# WORK ORDER
Without the pictures, repeat the listing character for character.

━━━━━ EXERCISE MATERIAL ━━━━━

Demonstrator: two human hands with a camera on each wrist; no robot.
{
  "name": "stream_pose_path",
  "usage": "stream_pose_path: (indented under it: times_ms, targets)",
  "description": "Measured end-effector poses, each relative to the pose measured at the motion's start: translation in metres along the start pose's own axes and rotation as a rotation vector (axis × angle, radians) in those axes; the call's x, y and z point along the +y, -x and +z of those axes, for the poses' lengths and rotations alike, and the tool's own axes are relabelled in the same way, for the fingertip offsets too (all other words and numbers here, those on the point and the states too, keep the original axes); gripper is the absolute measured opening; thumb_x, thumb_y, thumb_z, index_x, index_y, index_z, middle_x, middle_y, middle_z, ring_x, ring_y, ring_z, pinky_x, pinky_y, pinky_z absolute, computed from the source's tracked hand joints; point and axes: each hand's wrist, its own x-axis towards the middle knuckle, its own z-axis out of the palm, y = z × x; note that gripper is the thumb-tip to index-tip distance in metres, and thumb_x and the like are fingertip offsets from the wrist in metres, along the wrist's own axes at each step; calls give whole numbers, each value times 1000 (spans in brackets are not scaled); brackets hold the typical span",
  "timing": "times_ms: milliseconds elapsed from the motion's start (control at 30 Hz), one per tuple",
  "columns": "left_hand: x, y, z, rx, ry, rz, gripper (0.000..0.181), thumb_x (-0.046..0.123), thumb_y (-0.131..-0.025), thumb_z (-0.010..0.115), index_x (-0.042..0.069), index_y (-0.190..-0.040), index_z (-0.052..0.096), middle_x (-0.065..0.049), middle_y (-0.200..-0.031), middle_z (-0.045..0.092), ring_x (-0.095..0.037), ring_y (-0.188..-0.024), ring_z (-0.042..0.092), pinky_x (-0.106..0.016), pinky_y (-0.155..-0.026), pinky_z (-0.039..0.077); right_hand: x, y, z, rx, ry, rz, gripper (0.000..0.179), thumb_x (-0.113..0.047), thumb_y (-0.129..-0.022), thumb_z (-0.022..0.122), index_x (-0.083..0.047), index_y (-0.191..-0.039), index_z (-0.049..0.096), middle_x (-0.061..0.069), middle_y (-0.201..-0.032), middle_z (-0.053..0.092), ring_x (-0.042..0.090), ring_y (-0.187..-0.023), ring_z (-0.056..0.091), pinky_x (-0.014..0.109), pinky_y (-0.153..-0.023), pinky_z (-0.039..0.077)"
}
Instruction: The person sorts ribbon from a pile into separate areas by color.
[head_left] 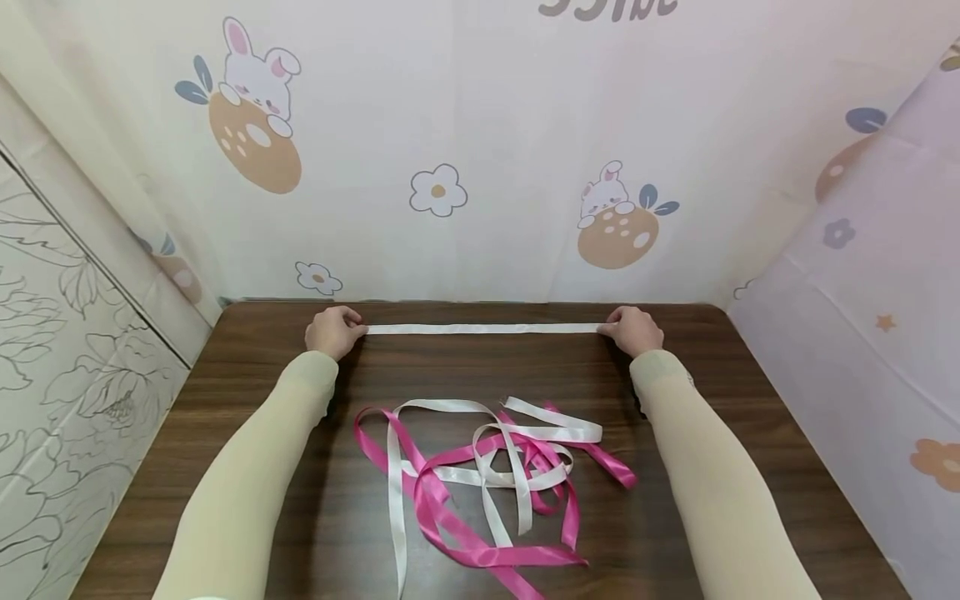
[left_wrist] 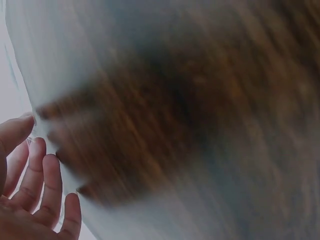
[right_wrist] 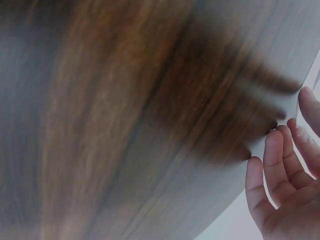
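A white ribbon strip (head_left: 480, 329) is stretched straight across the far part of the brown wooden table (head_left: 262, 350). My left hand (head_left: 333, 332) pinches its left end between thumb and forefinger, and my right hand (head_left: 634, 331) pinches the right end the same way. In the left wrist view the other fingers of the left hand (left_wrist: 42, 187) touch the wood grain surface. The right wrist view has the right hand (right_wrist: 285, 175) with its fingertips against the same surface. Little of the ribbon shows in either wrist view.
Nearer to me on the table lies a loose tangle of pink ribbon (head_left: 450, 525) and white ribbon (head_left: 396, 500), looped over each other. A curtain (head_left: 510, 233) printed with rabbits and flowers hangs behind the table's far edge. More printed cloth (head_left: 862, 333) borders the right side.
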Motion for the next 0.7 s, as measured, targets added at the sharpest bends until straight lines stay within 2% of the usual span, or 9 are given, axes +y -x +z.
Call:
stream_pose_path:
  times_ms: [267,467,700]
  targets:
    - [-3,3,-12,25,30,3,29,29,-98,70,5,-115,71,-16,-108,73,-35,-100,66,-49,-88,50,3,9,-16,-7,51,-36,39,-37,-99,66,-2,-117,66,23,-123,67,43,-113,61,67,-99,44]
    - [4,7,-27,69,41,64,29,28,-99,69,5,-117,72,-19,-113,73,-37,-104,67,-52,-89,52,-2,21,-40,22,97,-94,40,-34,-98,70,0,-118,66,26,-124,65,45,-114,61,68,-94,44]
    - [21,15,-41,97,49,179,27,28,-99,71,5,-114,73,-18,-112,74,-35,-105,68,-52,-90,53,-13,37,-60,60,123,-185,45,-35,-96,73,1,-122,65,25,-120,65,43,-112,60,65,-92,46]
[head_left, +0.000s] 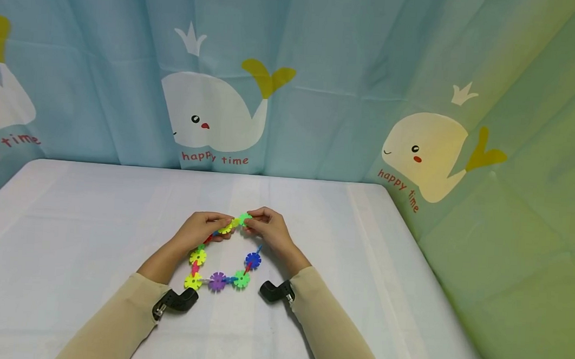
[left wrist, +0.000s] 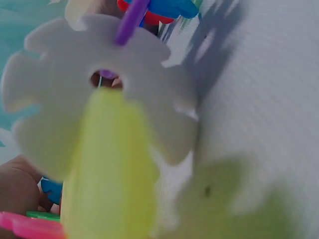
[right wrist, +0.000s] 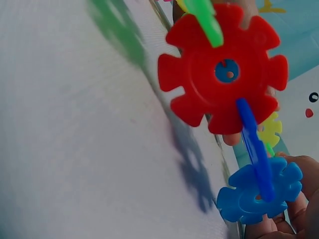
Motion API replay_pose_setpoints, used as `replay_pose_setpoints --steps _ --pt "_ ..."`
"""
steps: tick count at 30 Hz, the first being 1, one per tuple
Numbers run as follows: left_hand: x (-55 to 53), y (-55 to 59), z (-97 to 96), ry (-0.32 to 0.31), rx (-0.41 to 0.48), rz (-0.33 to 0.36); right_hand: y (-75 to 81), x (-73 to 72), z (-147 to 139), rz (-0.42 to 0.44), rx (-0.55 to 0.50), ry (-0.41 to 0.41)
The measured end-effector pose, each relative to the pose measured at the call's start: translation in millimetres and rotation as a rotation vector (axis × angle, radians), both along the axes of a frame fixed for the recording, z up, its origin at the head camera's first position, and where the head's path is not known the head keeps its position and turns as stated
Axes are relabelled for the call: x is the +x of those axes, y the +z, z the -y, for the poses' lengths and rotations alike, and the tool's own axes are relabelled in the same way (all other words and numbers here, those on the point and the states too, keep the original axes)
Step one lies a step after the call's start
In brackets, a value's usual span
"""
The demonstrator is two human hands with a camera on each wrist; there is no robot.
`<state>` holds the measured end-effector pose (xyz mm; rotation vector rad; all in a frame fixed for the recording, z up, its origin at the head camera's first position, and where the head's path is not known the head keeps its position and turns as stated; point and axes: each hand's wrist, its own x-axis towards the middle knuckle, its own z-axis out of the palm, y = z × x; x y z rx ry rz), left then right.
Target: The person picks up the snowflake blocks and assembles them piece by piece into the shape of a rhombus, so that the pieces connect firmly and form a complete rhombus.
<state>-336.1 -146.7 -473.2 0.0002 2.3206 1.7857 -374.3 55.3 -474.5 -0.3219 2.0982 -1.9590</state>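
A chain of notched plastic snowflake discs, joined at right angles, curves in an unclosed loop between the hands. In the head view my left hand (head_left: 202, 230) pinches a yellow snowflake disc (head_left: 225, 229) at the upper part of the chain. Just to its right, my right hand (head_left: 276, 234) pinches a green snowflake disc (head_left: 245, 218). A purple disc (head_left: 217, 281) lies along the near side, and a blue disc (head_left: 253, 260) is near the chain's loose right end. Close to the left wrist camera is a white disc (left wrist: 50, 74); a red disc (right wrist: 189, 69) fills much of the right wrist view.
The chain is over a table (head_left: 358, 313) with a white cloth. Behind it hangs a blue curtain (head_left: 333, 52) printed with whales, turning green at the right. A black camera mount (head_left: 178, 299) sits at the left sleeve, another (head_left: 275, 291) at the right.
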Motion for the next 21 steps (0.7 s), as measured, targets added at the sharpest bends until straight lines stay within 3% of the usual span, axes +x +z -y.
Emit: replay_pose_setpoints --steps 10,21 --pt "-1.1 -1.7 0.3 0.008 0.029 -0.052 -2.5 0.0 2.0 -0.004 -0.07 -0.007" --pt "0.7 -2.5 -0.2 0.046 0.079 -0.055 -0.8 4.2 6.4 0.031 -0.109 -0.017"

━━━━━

# RESULT
Demonstrator: two human hands with a camera on each wrist; no robot.
{
  "name": "stream_pose_path",
  "usage": "stream_pose_path: (indented under it: times_ms, targets)",
  "description": "Measured end-effector poses, each relative to the pose measured at the motion's start: translation in metres along the start pose's own axes and rotation as a rotation vector (axis × angle, radians) in those axes; the call's x, y and z point along the +y, -x and +z of those axes, for the poses' lengths and rotations alike, and the tool's own axes are relabelled in the same way, for the fingertip offsets too (all other words and numbers here, those on the point and the states too, keep the original axes); gripper is the absolute measured opening; thumb_x, thumb_y, thumb_z, index_x, index_y, index_z, middle_x, middle_y, middle_z, ring_x, ring_y, ring_z, pinky_x, pinky_y, pinky_z absolute, computed from the source's tracked hand joints; point and axes: each hand's wrist, its own x-axis towards the middle knuckle, its own z-axis out of the palm, y = z × x; note that gripper is the thumb-tip to index-tip distance in metres, and thumb_x and the like are fingertip offsets from the wrist in metres, along the wrist's own axes at each step; calls give whole numbers, each value times 1000 (spans in brackets are not scaled); brackets hold the typical span",
  "timing": "times_ms: milliseconds elapsed from the motion's start (control at 30 Hz), one per tuple",
  "columns": "left_hand: x, y, z, rx, ry, rz, gripper (0.000..0.181), thumb_x (-0.046..0.123), thumb_y (-0.131..-0.025), thumb_z (-0.010..0.115), index_x (-0.042..0.069), index_y (-0.190..-0.040), index_z (-0.052..0.096), middle_x (-0.065..0.049), middle_y (-0.200..-0.031), middle_z (-0.045..0.092), ring_x (-0.095..0.037), ring_y (-0.188..-0.024), ring_z (-0.042..0.092), pinky_x (-0.106..0.016), pinky_y (-0.155..-0.026), pinky_z (-0.039..0.077); right_hand: x, y, z, rx, ry, rz, gripper (0.000..0.179), thumb_x (-0.113..0.047), thumb_y (-0.129..-0.022), thumb_z (-0.022..0.122), index_x (-0.083..0.047), index_y (-0.191..-0.039), index_z (-0.049..0.096), middle_x (-0.061..0.069), middle_y (-0.201..-0.032), middle_z (-0.053..0.092), ring_x (-0.042..0.090), ring_y (-0.187..-0.023), ring_z (-0.056..0.091), pinky_x (-0.014..0.109), pinky_y (-0.153..-0.023), pinky_z (-0.039..0.077)"
}
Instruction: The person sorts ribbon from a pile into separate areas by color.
[head_left] 
[left_wrist] 
[right_wrist] 
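A white ribbon strip (head_left: 480, 329) is stretched straight across the far part of the brown wooden table (head_left: 262, 350). My left hand (head_left: 333, 332) pinches its left end between thumb and forefinger, and my right hand (head_left: 634, 331) pinches the right end the same way. In the left wrist view the other fingers of the left hand (left_wrist: 42, 187) touch the wood grain surface. The right wrist view has the right hand (right_wrist: 285, 175) with its fingertips against the same surface. Little of the ribbon shows in either wrist view.
Nearer to me on the table lies a loose tangle of pink ribbon (head_left: 450, 525) and white ribbon (head_left: 396, 500), looped over each other. A curtain (head_left: 510, 233) printed with rabbits and flowers hangs behind the table's far edge. More printed cloth (head_left: 862, 333) borders the right side.
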Motion for the next 0.7 s, as measured, targets added at the sharpest bends until straight lines stay within 2% of the usual span, or 9 are given, axes +y -x +z.
Call:
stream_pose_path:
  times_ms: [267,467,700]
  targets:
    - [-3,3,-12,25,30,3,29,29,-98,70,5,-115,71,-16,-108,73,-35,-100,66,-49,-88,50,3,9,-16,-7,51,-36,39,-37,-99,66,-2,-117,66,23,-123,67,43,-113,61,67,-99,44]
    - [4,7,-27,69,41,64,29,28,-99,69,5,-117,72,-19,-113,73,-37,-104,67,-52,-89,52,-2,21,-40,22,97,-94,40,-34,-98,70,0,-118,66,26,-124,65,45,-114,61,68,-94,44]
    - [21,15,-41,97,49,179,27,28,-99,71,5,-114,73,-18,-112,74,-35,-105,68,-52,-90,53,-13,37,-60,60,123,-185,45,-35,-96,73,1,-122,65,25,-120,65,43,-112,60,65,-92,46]
[head_left, +0.000s] 
[left wrist, +0.000s] 
[right wrist, +0.000s] 
Motion API replay_pose_setpoints, used as `replay_pose_setpoints --steps _ --pt "_ ..."`
"""
steps: tick count at 30 Hz, the first being 1, one per tuple
Numbers run as follows: left_hand: x (-55 to 53), y (-55 to 59), z (-97 to 96), ry (-0.32 to 0.31), rx (-0.41 to 0.48), rz (-0.33 to 0.36); right_hand: y (-75 to 81), x (-73 to 72), z (-147 to 139), rz (-0.42 to 0.44), rx (-0.55 to 0.50), ry (-0.41 to 0.41)
The measured end-effector pose, each relative to the pose measured at the call's start: translation in millimetres and rotation as a rotation vector (axis × angle, radians), both along the axes of a frame fixed for the recording, z up, its origin at the head camera's first position, and where the head's path is not known the head keeps its position and turns as stated
Axes are relabelled for the call: x is the +x of those axes, y the +z, z the -y, for the poses' lengths and rotations alike, and the tool's own axes are relabelled in the same way (all other words and numbers here, those on the point and the states too, keep the original axes)
Step one lies a step after the call's start
In brackets, a value's usual span
"""
The demonstrator is two human hands with a camera on each wrist; there is no robot.
`<state>` holds the measured end-effector pose (xyz mm; rotation vector rad; all in a frame fixed for the recording, z up, its origin at the head camera's first position, and where the head's path is not known the head keeps its position and turns as stated; point and axes: each hand's wrist, its own x-axis towards the middle knuckle, its own z-axis out of the palm, y = z × x; x y z rx ry rz), left then right.
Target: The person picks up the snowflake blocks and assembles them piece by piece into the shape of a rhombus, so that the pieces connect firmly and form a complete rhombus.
<state>-336.1 -146.7 -473.2 0.0002 2.3206 1.7857 -374.3 55.3 -474.5 -0.3219 2.0982 -1.9590</state>
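A chain of notched plastic snowflake discs, joined at right angles, curves in an unclosed loop between the hands. In the head view my left hand (head_left: 202, 230) pinches a yellow snowflake disc (head_left: 225, 229) at the upper part of the chain. Just to its right, my right hand (head_left: 276, 234) pinches a green snowflake disc (head_left: 245, 218). A purple disc (head_left: 217, 281) lies along the near side, and a blue disc (head_left: 253, 260) is near the chain's loose right end. Close to the left wrist camera is a white disc (left wrist: 50, 74); a red disc (right wrist: 189, 69) fills much of the right wrist view.
The chain is over a table (head_left: 358, 313) with a white cloth. Behind it hangs a blue curtain (head_left: 333, 52) printed with whales, turning green at the right. A black camera mount (head_left: 178, 299) sits at the left sleeve, another (head_left: 275, 291) at the right.
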Motion for the next 21 steps (0.7 s), as measured, targets added at the sharpest bends until straight lines stay within 3% of the usual span, axes +x +z -y.
Emit: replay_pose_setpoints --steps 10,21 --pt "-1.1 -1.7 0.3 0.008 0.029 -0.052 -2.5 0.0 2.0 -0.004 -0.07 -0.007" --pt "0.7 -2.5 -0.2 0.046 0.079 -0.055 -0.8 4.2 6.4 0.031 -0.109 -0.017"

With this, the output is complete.